======== GIVEN DATA ========
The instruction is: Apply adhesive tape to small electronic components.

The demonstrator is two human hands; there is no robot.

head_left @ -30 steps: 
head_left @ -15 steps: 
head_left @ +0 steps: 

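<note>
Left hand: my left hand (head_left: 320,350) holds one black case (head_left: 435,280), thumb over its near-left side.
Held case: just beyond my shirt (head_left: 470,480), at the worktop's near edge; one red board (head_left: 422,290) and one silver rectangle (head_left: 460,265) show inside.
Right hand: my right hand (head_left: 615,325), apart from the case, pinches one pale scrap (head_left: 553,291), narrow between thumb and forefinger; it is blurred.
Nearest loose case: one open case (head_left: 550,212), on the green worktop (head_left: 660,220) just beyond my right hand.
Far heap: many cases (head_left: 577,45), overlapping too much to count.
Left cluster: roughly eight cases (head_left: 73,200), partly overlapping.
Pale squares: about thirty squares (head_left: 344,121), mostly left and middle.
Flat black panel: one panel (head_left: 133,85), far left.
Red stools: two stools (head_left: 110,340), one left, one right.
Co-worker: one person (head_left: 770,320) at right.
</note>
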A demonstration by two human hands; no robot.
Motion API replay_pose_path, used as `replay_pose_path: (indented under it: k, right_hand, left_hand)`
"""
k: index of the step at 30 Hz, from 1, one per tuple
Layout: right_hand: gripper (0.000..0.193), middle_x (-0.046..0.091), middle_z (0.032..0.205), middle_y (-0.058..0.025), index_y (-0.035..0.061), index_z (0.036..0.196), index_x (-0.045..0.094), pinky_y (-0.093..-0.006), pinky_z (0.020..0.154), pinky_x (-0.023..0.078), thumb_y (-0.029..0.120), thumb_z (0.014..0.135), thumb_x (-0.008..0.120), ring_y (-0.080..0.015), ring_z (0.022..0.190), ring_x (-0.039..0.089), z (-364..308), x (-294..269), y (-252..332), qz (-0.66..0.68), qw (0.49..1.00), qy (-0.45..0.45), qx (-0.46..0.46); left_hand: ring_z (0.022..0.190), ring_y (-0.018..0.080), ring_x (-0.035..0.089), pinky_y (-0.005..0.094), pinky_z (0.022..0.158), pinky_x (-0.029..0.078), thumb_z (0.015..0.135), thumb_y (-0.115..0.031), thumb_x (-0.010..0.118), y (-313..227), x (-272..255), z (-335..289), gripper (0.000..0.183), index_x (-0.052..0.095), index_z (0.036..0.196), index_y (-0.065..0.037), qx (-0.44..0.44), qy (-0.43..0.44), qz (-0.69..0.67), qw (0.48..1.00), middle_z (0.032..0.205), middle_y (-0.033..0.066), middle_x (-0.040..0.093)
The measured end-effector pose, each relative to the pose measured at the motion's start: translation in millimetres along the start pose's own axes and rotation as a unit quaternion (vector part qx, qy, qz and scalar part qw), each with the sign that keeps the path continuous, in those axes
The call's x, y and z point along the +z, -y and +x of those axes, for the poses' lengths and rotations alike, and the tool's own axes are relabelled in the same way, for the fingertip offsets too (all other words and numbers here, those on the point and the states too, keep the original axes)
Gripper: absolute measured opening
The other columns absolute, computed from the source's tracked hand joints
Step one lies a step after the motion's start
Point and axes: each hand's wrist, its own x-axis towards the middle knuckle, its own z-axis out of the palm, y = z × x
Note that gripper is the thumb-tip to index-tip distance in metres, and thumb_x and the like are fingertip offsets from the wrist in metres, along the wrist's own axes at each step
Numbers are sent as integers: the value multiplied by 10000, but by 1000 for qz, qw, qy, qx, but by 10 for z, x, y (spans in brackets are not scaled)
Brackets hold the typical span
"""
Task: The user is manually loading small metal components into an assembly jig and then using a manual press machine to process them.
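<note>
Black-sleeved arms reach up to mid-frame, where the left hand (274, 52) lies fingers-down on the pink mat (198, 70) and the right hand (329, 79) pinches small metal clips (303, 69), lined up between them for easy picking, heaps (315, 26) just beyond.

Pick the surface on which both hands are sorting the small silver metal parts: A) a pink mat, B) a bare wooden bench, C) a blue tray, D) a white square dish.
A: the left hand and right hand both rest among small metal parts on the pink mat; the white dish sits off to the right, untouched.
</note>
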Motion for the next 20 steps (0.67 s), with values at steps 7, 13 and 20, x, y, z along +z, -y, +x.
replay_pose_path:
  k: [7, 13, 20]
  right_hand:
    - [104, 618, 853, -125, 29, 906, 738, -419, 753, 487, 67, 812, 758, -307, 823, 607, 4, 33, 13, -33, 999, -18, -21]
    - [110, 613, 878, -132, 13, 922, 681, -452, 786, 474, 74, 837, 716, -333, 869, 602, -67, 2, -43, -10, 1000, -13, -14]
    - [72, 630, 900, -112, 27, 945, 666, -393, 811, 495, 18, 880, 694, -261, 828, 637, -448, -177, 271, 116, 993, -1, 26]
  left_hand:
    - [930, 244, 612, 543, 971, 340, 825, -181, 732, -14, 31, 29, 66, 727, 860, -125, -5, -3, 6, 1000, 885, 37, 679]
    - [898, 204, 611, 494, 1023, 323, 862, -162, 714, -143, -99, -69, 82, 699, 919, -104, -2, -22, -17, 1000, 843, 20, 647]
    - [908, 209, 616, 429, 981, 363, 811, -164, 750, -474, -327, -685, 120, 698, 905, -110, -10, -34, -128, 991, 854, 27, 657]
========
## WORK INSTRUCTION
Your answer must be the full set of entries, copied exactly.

## OUTPUT OF THE EXERCISE
The instruction is: Apply adhesive tape to small electronic components.

The demonstrator is two human hands; there is no robot.

head_left @ -30 steps: 
head_left @ -15 steps: 
head_left @ +0 steps: 

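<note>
Left hand: my left hand (head_left: 320,350) holds one black case (head_left: 435,280), thumb over its near-left side.
Held case: just beyond my shirt (head_left: 470,480), at the worktop's near edge; one red board (head_left: 422,290) and one silver rectangle (head_left: 460,265) show inside.
Right hand: my right hand (head_left: 615,325), apart from the case, pinches one pale scrap (head_left: 553,291), narrow between thumb and forefinger; it is blurred.
Nearest loose case: one open case (head_left: 550,212), on the green worktop (head_left: 660,220) just beyond my right hand.
Far heap: many cases (head_left: 577,45), overlapping too much to count.
Left cluster: roughly eight cases (head_left: 73,200), partly overlapping.
Pale squares: about thirty squares (head_left: 344,121), mostly left and middle.
Flat black panel: one panel (head_left: 133,85), far left.
Red stools: two stools (head_left: 110,340), one left, one right.
Co-worker: one person (head_left: 770,320) at right.
</note>
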A demonstration by two human hands; no robot.
Motion API replay_pose_path, used as `replay_pose_path: (indented under it: k, right_hand, left_hand)`
"""
k: index of the step at 30 Hz, from 1, one per tuple
Layout: right_hand: gripper (0.000..0.193), middle_x (-0.046..0.091), middle_z (0.032..0.205), middle_y (-0.058..0.025), index_y (-0.035..0.061), index_z (0.036..0.196), index_x (-0.045..0.094), pinky_y (-0.093..-0.006), pinky_z (0.020..0.154), pinky_x (-0.023..0.078), thumb_y (-0.029..0.120), thumb_z (0.014..0.135), thumb_x (-0.008..0.120), ring_y (-0.080..0.015), ring_z (0.022..0.190), ring_x (-0.039..0.089), z (-364..308), x (-294..269), y (-252..332), qz (-0.66..0.68), qw (0.49..1.00), qy (-0.45..0.45), qx (-0.46..0.46); left_hand: ring_z (0.022..0.190), ring_y (-0.018..0.080), ring_x (-0.035..0.089), pinky_y (-0.005..0.094), pinky_z (0.022..0.158), pinky_x (-0.029..0.078), thumb_z (0.015..0.135), thumb_y (-0.115..0.031), thumb_x (-0.010..0.118), y (-313..227), x (-272..255), z (-335..289), gripper (0.000..0.183), index_x (-0.052..0.095), index_z (0.036..0.196), index_y (-0.065..0.037), qx (-0.44..0.44), qy (-0.43..0.44), qz (-0.69..0.67), qw (0.48..1.00), middle_z (0.032..0.205), middle_y (-0.033..0.066), middle_x (-0.040..0.093)
The measured end-effector pose, each relative to the pose measured at the motion's start: translation in millimetres along the start pose's own axes and rotation as a unit quaternion (vector part qx, qy, qz and scalar part qw), each with the sign that keeps the path continuous, in those axes
The call's x, y and z point along the +z, -y and +x of those axes, for the poses' lengths and rotations alike, and the tool's own axes are relabelled in the same way, for the fingertip offsets too (all other words and numbers here, those on the point and the states too, keep the original axes)
Gripper: absolute measured opening
The other columns absolute, computed from the source's tracked hand joints
Step one lies a step after the motion's start
Point and axes: each hand's wrist, its own x-axis towards the middle knuckle, its own z-axis out of the palm, y = z × x
Note that gripper is the thumb-tip to index-tip distance in metres, and thumb_x and the like are fingertip offsets from the wrist in metres, along the wrist's own axes at each step
Numbers are sent as integers: the value multiplied by 10000, but by 1000 for qz, qw, qy, qx, but by 10 for z, x, y (spans in brackets are not scaled)
Brackets hold the typical span
"""
Task: The user is manually loading small metal components into an assembly jig and then using a manual press machine to process them.
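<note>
Black-sleeved arms reach up to mid-frame, where the left hand (274, 52) lies fingers-down on the pink mat (198, 70) and the right hand (329, 79) pinches small metal clips (303, 69), lined up between them for easy picking, heaps (315, 26) just beyond.

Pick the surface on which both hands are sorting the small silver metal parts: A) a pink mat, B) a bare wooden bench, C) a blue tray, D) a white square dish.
A: the left hand and right hand both rest among small metal parts on the pink mat; the white dish sits off to the right, untouched.
</note>
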Motion for the next 20 steps (0.67 s), with values at steps 7, 13 and 20, x, y, z along +z, -y, +x.
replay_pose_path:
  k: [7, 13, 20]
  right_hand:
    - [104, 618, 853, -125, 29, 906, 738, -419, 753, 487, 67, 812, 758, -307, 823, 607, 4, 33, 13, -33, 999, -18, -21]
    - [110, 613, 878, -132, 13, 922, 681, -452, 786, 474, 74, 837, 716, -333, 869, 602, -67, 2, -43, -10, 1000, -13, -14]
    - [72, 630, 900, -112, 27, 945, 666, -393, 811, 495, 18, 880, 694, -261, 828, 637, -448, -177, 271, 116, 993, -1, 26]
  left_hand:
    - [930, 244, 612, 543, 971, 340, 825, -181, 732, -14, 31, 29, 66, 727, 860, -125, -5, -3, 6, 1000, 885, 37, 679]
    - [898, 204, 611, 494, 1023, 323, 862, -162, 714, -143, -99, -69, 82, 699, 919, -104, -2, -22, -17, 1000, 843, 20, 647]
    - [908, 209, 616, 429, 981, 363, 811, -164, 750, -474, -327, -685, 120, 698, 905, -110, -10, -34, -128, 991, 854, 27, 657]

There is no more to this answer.